Your task: Below is a listing to write out in full, exactly as given, without its pictures.

Source material:
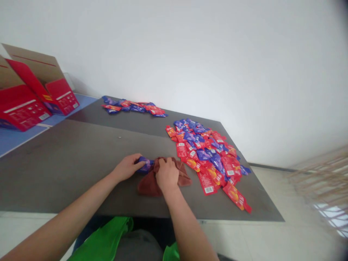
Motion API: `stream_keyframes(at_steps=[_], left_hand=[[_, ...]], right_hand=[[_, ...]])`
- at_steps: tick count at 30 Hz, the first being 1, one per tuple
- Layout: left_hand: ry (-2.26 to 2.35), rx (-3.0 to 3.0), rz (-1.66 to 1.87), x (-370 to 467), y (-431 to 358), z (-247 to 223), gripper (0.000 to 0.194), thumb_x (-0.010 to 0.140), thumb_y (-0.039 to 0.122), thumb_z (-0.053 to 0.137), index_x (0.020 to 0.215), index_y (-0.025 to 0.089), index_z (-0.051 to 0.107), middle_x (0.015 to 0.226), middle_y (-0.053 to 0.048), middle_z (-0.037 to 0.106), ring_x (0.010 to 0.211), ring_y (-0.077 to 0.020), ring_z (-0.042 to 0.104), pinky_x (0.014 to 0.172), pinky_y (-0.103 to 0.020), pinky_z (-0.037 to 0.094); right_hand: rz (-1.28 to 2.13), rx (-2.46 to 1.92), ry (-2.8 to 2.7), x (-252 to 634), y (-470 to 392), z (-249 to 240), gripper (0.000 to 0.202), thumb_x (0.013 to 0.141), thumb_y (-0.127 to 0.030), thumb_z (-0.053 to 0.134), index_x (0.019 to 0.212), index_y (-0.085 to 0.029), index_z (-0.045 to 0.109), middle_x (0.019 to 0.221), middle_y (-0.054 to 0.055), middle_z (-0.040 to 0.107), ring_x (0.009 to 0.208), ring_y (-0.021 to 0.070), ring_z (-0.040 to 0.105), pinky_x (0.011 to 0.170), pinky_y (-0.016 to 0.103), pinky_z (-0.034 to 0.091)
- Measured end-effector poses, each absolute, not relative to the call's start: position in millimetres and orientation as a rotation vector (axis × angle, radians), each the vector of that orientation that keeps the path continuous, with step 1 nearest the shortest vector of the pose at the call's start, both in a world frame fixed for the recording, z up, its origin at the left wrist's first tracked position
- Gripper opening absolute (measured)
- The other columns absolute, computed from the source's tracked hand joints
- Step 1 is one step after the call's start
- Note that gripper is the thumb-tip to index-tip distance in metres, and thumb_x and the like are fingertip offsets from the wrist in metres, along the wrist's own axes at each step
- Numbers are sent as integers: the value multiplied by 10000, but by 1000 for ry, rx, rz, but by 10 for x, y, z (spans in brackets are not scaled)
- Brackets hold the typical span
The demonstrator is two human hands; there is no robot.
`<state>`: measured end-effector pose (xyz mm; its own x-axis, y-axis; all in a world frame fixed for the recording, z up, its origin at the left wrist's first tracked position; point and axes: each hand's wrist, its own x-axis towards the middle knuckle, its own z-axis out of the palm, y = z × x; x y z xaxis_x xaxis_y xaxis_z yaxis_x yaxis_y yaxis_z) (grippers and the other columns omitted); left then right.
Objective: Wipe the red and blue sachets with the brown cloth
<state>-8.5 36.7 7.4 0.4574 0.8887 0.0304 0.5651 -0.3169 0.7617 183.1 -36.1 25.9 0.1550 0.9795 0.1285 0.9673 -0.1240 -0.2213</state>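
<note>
A purple pouch (146, 165) lies in the grip of my left hand (128, 167), its thumb and fingers closed on the near-left end. My right hand (167, 174) is closed on a brown cloth (150, 185), which is bunched under the fingers and meets the pouch's right end. The cloth's loose corners spread on the grey table (81, 163). To the right of my right hand is a large heap of red pouches (208, 182) and purple pouches (202, 154), overlapping one another.
A smaller row of mixed pouches (136, 106) lies near the table's far edge. Two open red cartons (63, 98) stand on a blue surface (87, 101) at the left. A white wall (190, 54) rises behind the table. Slatted woodwork (326, 181) is at far right.
</note>
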Motion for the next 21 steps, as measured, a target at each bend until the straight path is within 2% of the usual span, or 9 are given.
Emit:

Output of the task:
Motion API: `stream_keyframes(at_steps=[_], left_hand=[[_, ...]], right_hand=[[_, ...]])`
- at_steps: tick count at 30 Hz, the first being 1, one per tuple
- Layout: left_hand: ry (-2.26 to 2.35), rx (-3.0 to 3.0), rz (-1.66 to 1.87), x (-370 to 467), y (-431 to 358), z (-247 to 223), gripper (0.000 to 0.194), thumb_x (-0.010 to 0.140), thumb_y (-0.039 to 0.122), thumb_z (-0.053 to 0.137), index_x (0.020 to 0.215), index_y (-0.025 to 0.089), index_z (-0.051 to 0.107), middle_x (0.015 to 0.226), middle_y (-0.053 to 0.048), middle_z (-0.037 to 0.106), ring_x (0.010 to 0.211), ring_y (-0.077 to 0.020), ring_z (-0.042 to 0.104), pinky_x (0.014 to 0.172), pinky_y (-0.103 to 0.020), pinky_z (-0.037 to 0.094); right_hand: rz (-1.28 to 2.13), rx (-2.46 to 1.92), ry (-2.8 to 2.7), x (-252 to 634), y (-470 to 392), z (-249 to 240), gripper (0.000 to 0.202), thumb_x (0.013 to 0.141), thumb_y (-0.127 to 0.030), thumb_z (-0.053 to 0.134), index_x (0.019 to 0.212), index_y (-0.085 to 0.029), index_z (-0.045 to 0.109), middle_x (0.019 to 0.221), middle_y (-0.054 to 0.055), middle_z (-0.040 to 0.107), ring_x (0.009 to 0.208), ring_y (-0.021 to 0.070), ring_z (-0.040 to 0.105), pinky_x (0.011 to 0.170), pinky_y (-0.016 to 0.103), pinky_z (-0.034 to 0.091)
- Measured end-effector poses, each absolute, not relative to the call's start: position in millimetres and orientation as a rotation vector (axis × angle, radians), each the vector of that orientation that keeps the path continuous, with step 1 nearest the shortest vector of the pose at the call's start, both in a world frame fixed for the recording, z up, its origin at the left wrist's first tracked position
- Gripper opening absolute (measured)
- The other columns absolute, computed from the source's tracked hand joints
- Step 1 is one step after the call's start
- Note that gripper is the thumb-tip to index-tip distance in metres, and thumb_x and the like are fingertip offsets from the wrist in metres, along the wrist's own axes at each step
- Numbers are sent as integers: the value multiplied by 10000, but by 1000 for ry, rx, rz, but by 10 for x, y, z (spans in brackets are not scaled)
- Brackets hold the typical span
The demonstrator is two human hands; there is no robot.
`<state>`: measured end-effector pose (xyz mm; its own x-axis, y-axis; all in a world frame fixed for the recording, z up, its origin at the left wrist's first tracked position; point and axes: each hand's wrist, its own x-axis towards the middle knuckle, its own z-axis out of the palm, y = z × x; x y z xaxis_x xaxis_y xaxis_z yaxis_x yaxis_y yaxis_z) (grippers and the other columns omitted); left then right.
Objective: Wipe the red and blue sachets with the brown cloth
<state>-8.5 36.7 7.4 0.4574 0.8887 0.0304 0.5651 -0.3169 0.7617 183.1 -36.1 25.9 0.1550 0.9795 0.1285 0.9673 -0.1240 -0.2213</state>
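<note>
A purple pouch (146, 165) lies in the grip of my left hand (128, 167), its thumb and fingers closed on the near-left end. My right hand (167, 174) is closed on a brown cloth (150, 185), which is bunched under the fingers and meets the pouch's right end. The cloth's loose corners spread on the grey table (81, 163). To the right of my right hand is a large heap of red pouches (208, 182) and purple pouches (202, 154), overlapping one another.
A smaller row of mixed pouches (136, 106) lies near the table's far edge. Two open red cartons (63, 98) stand on a blue surface (87, 101) at the left. A white wall (190, 54) rises behind the table. Slatted woodwork (326, 181) is at far right.
</note>
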Motion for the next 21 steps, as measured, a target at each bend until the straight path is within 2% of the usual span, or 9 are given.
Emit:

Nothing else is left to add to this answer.